The opening ceremony of the training was attended by Mr. Syed Tariq Jaffri, Joint Secretary, Ministry of Planning, Development & Reform, Dr. Sajjad Akhtar, Chief Statistician, Pakistan Bureau of Statistics and Mr. Ignacio Artaza, Country Director, UNDP. Dr. Sajjad Akhtar referred to the MPI as a “barometer for structural reforms,” emphasizing on its importance to measure the effectiveness of reforms in the sectors of education, health, and others. The Joint Secretary, MoPDR also stressed upon the usefulness of MPI to measure the extent and depth of poverty and inequality in the country, while Mr. Ignacio Artaza referred to its importance for measuring progress on the Sustainable Development Goals, especially with relevance to Goal 1 – No Poverty.

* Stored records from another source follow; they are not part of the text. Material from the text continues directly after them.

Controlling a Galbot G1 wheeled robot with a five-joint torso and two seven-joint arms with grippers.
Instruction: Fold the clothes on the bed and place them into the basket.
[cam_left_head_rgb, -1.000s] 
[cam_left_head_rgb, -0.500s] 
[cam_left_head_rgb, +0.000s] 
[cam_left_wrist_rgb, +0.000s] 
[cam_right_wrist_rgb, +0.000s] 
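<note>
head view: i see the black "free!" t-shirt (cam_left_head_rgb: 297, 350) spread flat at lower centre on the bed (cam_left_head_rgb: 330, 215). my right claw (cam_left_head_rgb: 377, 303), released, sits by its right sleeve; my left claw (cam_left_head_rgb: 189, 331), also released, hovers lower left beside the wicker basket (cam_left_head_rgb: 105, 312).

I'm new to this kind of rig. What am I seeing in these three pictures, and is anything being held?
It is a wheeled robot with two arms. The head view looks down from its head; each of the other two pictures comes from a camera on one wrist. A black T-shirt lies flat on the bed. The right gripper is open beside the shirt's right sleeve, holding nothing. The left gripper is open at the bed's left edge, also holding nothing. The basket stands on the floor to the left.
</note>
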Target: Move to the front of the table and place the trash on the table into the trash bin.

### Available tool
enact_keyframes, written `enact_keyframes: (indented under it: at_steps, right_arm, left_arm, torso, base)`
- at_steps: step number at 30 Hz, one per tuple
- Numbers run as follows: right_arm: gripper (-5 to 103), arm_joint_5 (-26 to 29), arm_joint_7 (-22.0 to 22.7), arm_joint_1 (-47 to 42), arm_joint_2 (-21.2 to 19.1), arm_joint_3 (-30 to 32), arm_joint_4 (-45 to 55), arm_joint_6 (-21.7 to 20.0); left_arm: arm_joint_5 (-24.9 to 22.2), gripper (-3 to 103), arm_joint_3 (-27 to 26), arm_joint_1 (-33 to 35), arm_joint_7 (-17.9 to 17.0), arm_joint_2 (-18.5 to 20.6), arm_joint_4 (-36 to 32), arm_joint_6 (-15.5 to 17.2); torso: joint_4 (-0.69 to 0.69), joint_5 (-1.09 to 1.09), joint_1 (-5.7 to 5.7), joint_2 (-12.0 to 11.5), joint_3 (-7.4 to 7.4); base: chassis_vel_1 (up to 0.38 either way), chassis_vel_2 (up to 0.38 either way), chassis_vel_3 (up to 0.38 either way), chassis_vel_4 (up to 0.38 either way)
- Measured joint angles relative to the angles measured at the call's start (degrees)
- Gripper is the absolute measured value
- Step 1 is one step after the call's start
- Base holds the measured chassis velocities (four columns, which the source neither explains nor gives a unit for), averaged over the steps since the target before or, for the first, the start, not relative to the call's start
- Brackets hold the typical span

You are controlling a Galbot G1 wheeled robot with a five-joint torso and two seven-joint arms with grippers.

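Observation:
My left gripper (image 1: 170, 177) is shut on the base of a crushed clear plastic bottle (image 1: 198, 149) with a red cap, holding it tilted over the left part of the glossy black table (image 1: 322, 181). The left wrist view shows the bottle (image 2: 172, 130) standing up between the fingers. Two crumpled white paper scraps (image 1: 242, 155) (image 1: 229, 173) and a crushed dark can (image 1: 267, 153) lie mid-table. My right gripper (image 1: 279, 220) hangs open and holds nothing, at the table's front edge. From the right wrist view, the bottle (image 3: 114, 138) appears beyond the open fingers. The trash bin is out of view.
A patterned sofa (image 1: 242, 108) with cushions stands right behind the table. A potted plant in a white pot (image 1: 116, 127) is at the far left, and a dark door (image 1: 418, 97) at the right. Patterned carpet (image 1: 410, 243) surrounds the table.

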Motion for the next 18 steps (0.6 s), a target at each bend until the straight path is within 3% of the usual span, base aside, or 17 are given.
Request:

The aim of the MPI training course is to provide a conceptual and technical introduction to multidimensional poverty measurement with a strong emphasis on the Alkire Foster methodology. The discussion will revolve around the implementation and use of multifaceted measures for policy purposes. The first day of the training course will generate a policy dialogue around multidimensional poverty while the remaining four days will be used for a technical session on multifaceted poverty applying the Alkire-Foster methodology in working groups.